I note some limitations in this otherwise well‐designed publication. First, an important sector of specialty retailing has been left out: office supplies superstores like Staples and Office Depot, which are also “category killers” using a retailing format similar to Toys R Us and Home Depot. Further, relationship building and customer loyalty programs currently in vogue in leading specialty stores have not been dealt with adequately.

Second, specialty retailing in this country has benefited greatly from the international flow of ideas, techniques and formats. In the past three decades, we have seen a sizable amount of foreign direct investment in the retail industry. Retailers from Europe, Japan, and Australia have found the USA as a fertile ground for horizontal expansion, acquisition, and alliances. Overseas investments have naturally resulted in the transfer of retailing know‐how to specialty retailers in the USA. The book does mention a few overseas retailers like Marks & Spencer and Ikea, but a more in‐depth coverage would have enhanced the book.

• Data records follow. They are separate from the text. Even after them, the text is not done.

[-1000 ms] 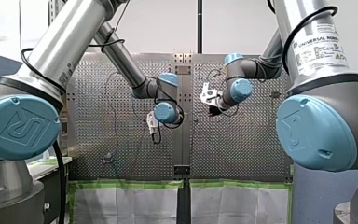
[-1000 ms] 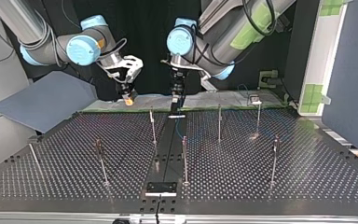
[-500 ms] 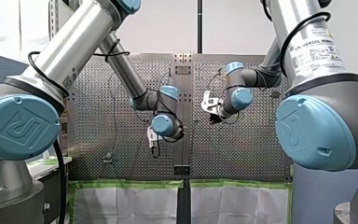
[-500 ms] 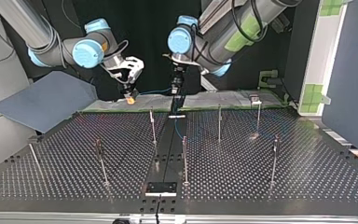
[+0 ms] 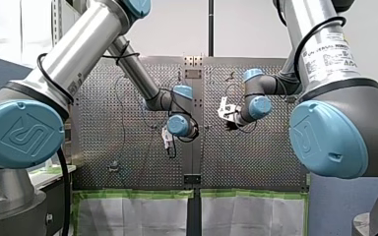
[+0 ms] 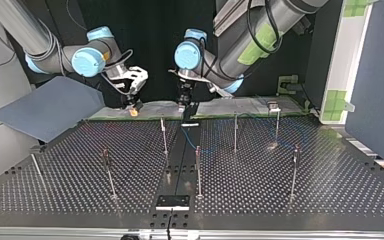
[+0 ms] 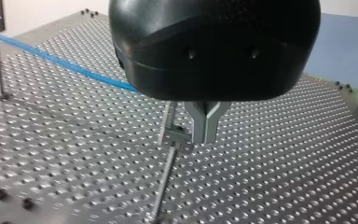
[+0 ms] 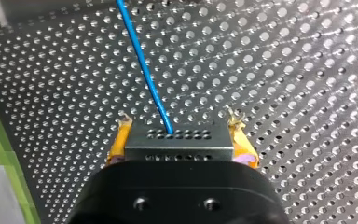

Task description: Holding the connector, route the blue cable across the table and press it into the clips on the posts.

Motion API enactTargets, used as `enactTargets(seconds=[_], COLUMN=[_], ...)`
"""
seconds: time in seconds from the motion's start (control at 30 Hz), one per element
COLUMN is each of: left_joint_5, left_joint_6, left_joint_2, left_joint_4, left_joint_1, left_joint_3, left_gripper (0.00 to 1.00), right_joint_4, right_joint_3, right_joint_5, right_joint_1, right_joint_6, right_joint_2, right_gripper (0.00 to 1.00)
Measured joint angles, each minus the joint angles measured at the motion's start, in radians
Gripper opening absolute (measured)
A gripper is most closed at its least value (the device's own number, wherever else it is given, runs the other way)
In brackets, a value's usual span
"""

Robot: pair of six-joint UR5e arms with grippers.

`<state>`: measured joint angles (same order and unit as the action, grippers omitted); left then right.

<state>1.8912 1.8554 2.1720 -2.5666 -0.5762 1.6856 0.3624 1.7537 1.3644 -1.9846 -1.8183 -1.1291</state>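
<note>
Right gripper: my right gripper [image 8: 179, 134] is clamped on the connector [image 8: 179, 142], which sits square between its yellow pads [image 8: 121, 140].
Blue cable: the blue cable [image 8: 144, 65] leaves the connector's face and runs straight ahead of those fingers, above the perforated table [image 8: 284, 70].
Left gripper: my left gripper [image 7: 207, 127] has its metal fingers drawn together with no gap showing. I cannot tell whether the cable is pinched between them.
Nearest post: a thin clip post [image 7: 170, 140] stands just beside the left fingers. The cable passes behind the gripper body on that same side, apart from the clip.
Done so far: the connector is in hand. In the top view the cable drops below the left fingers to the table and trails among the posts [image 6: 235, 132] beyond them. It is too fine to tell whether any clip there holds it.
Left to do: by my judgement most of the pressing remains. The posts on the right gripper's side have no cable near them.
</note>
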Motion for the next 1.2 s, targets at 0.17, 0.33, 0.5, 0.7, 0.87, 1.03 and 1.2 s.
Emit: enactTargets(seconds=[0.17, 0.33, 0.5, 0.7, 0.87, 1.03, 1.2], left_joint_5=[-0.015, -0.024, -0.029, -0.040, -0.052, -0.059, -0.064], left_joint_6=[0.001, 0.004, 0.005, 0.005, 0.005, -0.011, -0.017], left_joint_2=[0.037, 0.054, 0.058, 0.060, 0.067, 0.105, 0.146], left_joint_4=[-0.004, -0.007, -0.010, -0.012, -0.022, -0.059, -0.105], left_joint_1=[-0.003, -0.003, 0.004, 0.020, 0.037, 0.047, 0.071], left_joint_3=[-0.038, -0.077, -0.101, -0.118, -0.141, -0.183, -0.229], left_gripper=[0.00, 0.00, 0.00, 0.00, 0.00, 0.00, 0.00], right_joint_4=[0.003, 0.005, 0.006, 0.005, 0.002, 0.001, 0.002], right_joint_3=[-0.020, -0.028, -0.041, -0.068, -0.095, -0.110, -0.116], right_joint_5=[-0.023, -0.034, -0.036, -0.040, -0.045, -0.047, -0.051], right_joint_1=[0.022, 0.039, 0.048, 0.056, 0.067, 0.080, 0.095], right_joint_6=[-0.006, -0.007, -0.003, -0.006, -0.008, -0.009, -0.009], right_joint_2=[0.012, 0.036, 0.068, 0.083, 0.087, 0.089, 0.093], right_gripper=[0.00, 0.00, 0.00, 0.00, 0.00, 0.00, 0.00])
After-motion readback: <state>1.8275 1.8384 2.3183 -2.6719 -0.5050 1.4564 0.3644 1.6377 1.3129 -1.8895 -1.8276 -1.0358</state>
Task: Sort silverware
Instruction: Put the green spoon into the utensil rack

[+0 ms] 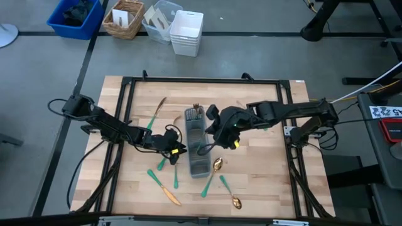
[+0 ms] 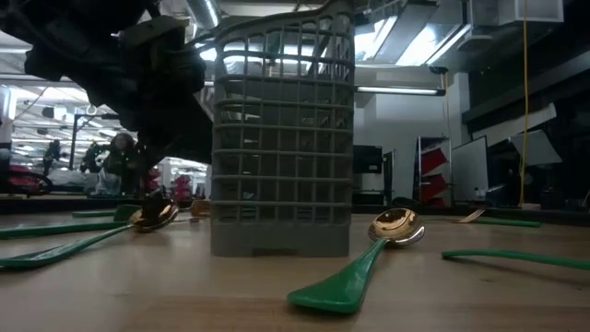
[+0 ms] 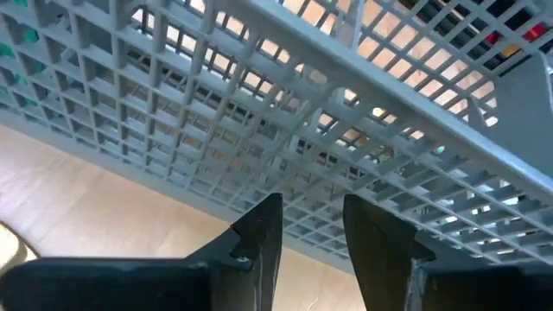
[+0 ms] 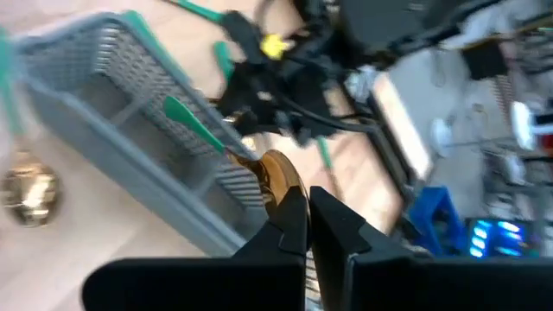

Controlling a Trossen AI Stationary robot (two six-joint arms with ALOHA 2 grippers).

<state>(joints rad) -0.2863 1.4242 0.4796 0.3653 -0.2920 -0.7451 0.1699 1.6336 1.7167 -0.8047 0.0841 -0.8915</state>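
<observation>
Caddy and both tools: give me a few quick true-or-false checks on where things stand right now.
1. The right tool holds a spoon. True.
2. The left tool grips a fork. False: it is open and empty, facing the caddy wall.
3. The caddy is empty. False: silverware stands in its far end.
4. Loose spoons lie on the table. True: one lies beside the caddy and another nearer the front edge.
</observation>
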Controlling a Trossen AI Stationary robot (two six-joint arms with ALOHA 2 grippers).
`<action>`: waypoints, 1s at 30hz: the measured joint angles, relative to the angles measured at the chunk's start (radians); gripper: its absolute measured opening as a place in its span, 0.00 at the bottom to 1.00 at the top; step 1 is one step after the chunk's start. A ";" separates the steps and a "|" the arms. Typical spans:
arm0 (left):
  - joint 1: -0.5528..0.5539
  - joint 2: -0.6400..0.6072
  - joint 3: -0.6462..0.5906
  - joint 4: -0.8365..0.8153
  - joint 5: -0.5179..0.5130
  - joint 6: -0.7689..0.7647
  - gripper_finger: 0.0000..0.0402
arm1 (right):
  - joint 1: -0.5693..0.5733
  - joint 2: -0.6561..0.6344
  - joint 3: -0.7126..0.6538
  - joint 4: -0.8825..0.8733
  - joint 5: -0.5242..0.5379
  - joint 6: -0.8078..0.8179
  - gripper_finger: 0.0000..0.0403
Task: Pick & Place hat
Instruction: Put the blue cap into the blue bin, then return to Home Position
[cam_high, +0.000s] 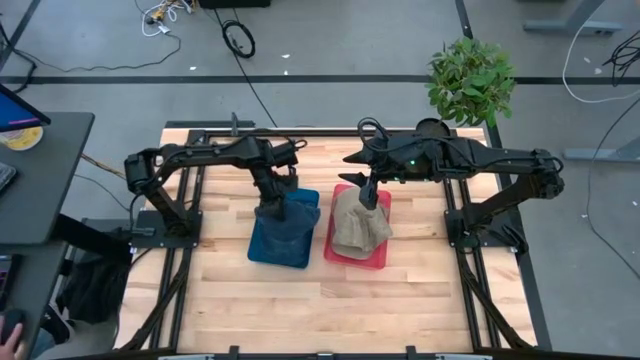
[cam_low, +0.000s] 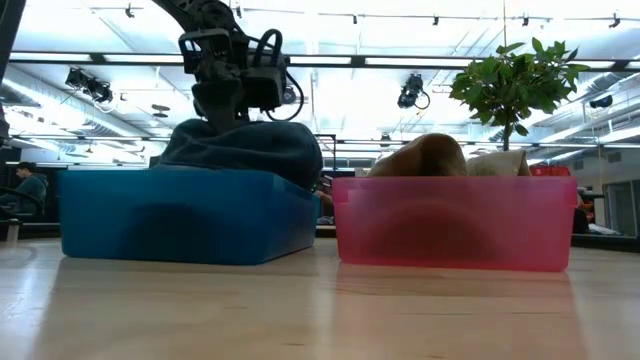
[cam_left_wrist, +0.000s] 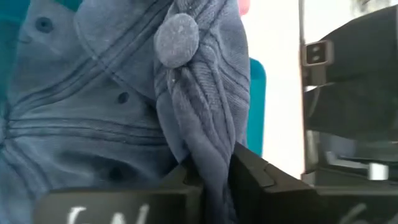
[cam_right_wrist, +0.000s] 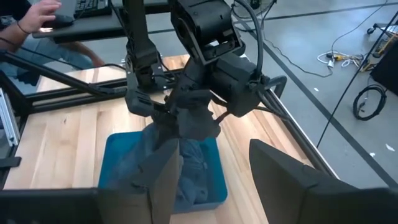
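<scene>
1. The left claw (cam_left_wrist: 214, 186) pinches a fold of the blue hat (cam_high: 272, 222) over the blue bin (cam_high: 300, 252); such a thin fold could slip.
2. The right claw (cam_right_wrist: 214, 174) hangs open above the red bin (cam_high: 378, 258); the two arms sit close and could collide.

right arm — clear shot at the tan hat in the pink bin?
Probably yes. The right gripper hangs open directly over the tan hat in the pink bin, nothing between them. The left gripper is busy at the blue hat.
</scene>
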 joint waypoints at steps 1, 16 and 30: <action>-0.001 0.000 0.000 0.001 -0.015 0.007 0.15 | 0.000 0.000 0.000 0.001 0.000 0.000 0.49; 0.043 -0.003 0.000 0.004 -0.250 -0.029 0.67 | 0.000 0.000 0.000 0.001 0.000 -0.008 0.49; 0.116 -0.030 0.205 -0.078 -0.292 -0.204 0.71 | 0.000 0.000 0.000 -0.014 -0.003 0.004 0.49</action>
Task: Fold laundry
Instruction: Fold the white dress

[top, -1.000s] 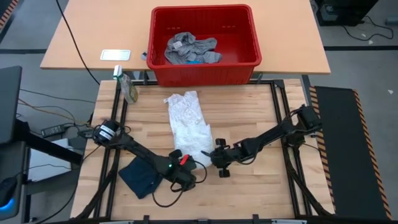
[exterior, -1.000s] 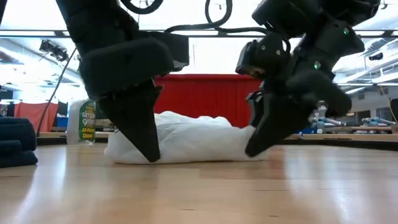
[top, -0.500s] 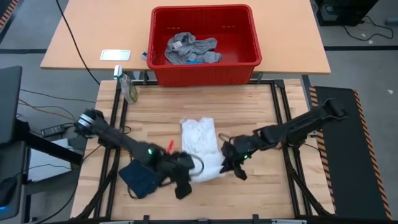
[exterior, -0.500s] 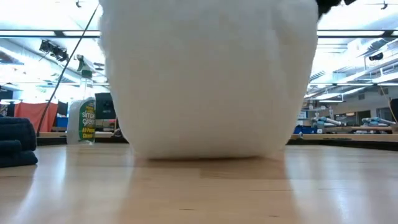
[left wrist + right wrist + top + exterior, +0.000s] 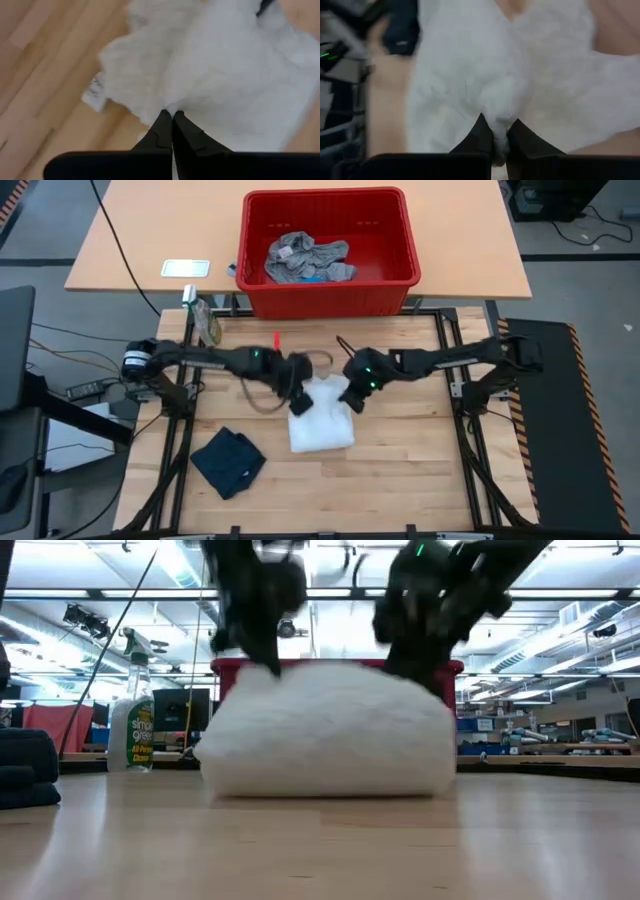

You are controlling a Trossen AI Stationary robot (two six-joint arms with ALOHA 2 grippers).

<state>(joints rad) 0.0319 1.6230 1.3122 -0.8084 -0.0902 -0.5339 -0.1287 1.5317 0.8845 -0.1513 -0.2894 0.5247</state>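
Left gripper (image 5: pixel 297 402) and right gripper (image 5: pixel 349 399) are both pinching the far edge of the white fluffy cloth garment (image 5: pixel 322 425) between them.

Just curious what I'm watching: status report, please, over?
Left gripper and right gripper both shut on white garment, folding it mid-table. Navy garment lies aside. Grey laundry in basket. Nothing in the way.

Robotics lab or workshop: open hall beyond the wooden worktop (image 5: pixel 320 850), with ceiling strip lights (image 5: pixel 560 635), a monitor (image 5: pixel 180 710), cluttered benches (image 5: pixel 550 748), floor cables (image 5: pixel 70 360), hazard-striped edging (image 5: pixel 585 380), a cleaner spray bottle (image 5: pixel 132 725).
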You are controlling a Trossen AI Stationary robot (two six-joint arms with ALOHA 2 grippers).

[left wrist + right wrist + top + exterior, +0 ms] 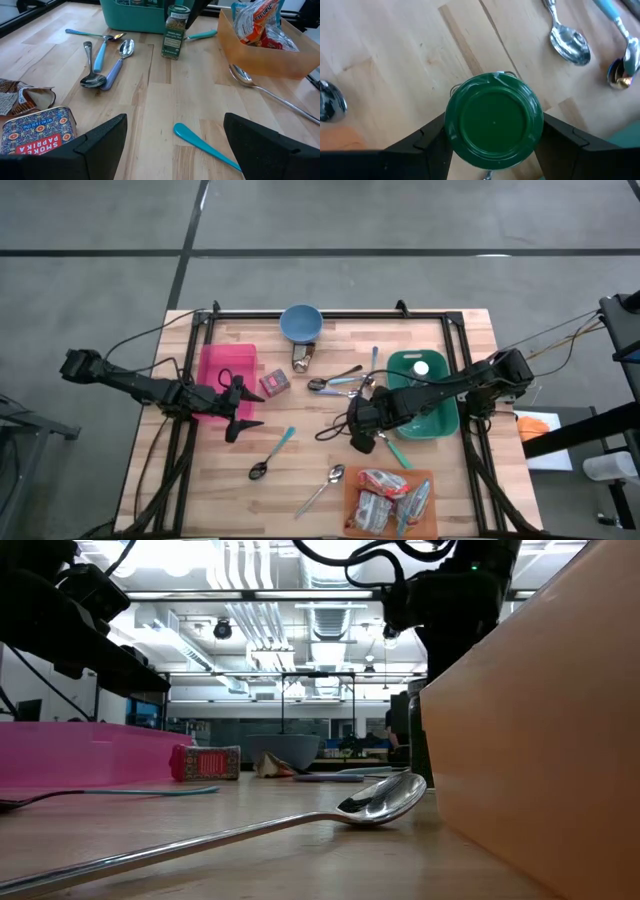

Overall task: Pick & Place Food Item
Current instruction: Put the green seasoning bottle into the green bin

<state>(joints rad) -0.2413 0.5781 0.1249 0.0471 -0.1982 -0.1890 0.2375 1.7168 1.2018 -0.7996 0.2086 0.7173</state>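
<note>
The right gripper (pixel 492 150) points down at a small spice jar (pixel 176 32) with a green lid (pixel 494 118); its two dark fingers (pixel 427 142) sit one on each side of the lid, very close to it, so they look closed around the jar; the jar stands upright on the wooden table (pixel 300 430), just at 9 o'clock of the green bin (pixel 425 405), near the middle of the table. At about 5 o'clock of the jar is an orange tray (pixel 392 502) full of food packets (pixel 260 25); a silver spoon (pixel 322 488) lies at 9 o'clock of that tray. A bunch of spoons (pixel 105 62) lies at about 11 o'clock of the jar.

The left gripper (pixel 237 412) waits over at 9 o'clock on the table, beside the pink bin (pixel 225 370); its fingers (pixel 100 140) are wide apart and hold nothing; a spoon with a teal handle (pixel 272 453) lies just past them at 5 o'clock. A red paprika tin (pixel 275 384) sits at 3 o'clock of the pink bin; a blue bowl (pixel 300 323) is at 12 o'clock on the table.
</note>
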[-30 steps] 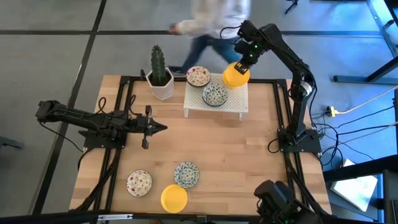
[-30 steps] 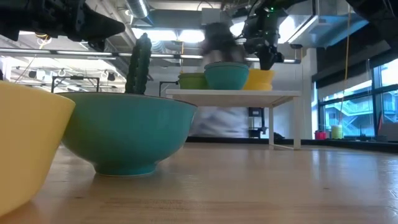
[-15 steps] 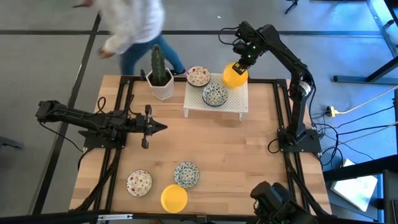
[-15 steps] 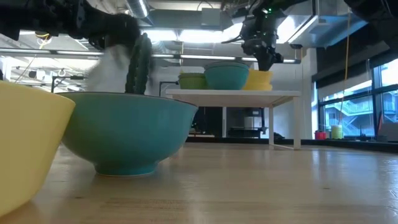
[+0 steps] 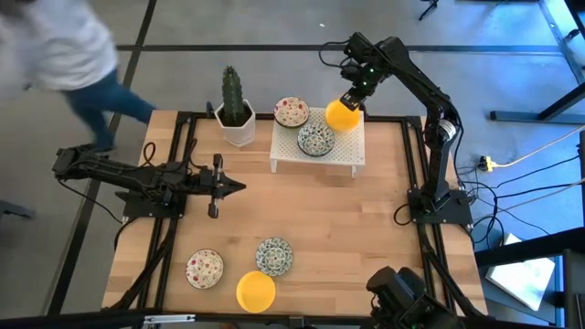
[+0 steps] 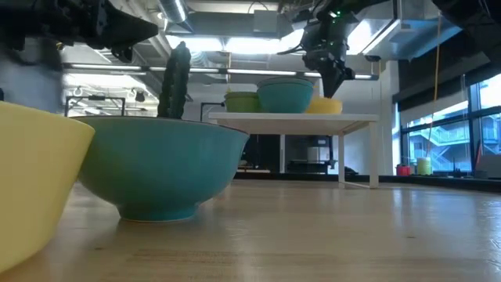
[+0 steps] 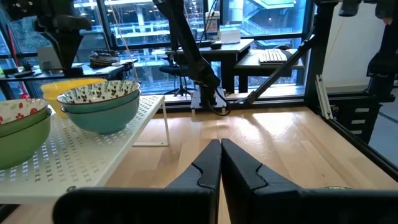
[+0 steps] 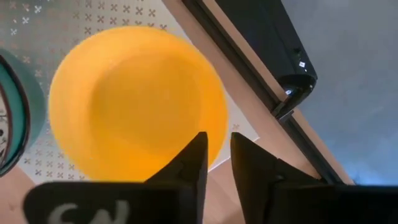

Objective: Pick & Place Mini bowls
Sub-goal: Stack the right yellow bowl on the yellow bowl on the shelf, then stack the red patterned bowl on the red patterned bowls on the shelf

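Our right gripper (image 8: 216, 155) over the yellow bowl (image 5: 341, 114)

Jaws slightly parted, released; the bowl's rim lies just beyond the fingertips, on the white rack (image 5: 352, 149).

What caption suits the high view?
Right pincer over yellow bowl on white rack; left pincer idle.

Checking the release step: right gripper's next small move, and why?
Probably lift the right gripper straight up, clear of the yellow bowl. The bowl now sits on the white rack beside the two patterned bowls, and the wrist view shows the fingers parted with its rim between them, so it looks released.
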Robot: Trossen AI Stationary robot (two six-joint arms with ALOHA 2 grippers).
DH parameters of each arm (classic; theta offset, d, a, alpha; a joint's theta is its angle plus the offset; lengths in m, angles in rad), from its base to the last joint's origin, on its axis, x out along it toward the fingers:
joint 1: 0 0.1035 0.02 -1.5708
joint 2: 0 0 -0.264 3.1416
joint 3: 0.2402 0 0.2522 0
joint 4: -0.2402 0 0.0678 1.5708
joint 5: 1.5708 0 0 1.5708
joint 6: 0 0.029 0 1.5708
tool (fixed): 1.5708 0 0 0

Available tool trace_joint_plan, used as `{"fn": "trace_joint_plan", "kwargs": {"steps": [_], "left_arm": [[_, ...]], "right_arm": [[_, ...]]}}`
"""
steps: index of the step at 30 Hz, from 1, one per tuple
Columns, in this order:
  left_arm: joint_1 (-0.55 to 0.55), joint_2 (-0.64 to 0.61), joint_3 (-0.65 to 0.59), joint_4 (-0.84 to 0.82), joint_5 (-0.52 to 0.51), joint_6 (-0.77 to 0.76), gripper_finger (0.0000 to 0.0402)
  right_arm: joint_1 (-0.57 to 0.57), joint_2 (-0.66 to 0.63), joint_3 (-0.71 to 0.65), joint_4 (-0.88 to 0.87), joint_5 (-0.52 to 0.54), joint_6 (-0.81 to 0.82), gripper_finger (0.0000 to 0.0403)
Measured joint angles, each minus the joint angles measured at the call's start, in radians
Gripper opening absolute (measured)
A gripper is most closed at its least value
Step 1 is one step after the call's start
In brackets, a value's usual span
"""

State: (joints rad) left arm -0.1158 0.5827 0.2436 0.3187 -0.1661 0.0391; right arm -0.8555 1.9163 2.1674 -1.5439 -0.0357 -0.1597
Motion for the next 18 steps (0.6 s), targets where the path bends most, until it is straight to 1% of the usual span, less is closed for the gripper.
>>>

And finally, the authors could have done a better job in dealing with theoretical topics/concepts which are scattered all over. For example, Porter’s generic competitive strategies are mentioned in reference to book retailing, theories of fashion cycle are mentioned in the chapter on shoe stores, and the diffusion process is discussed in the context of electronics retailing. Many professional retailers are today quite familiar with such concepts which come abruptly at places and disturb the continuity. Many of these concepts/theories might be equally relevant to other sectors of retailing and therefore could be better organized and presented in the opening chapter.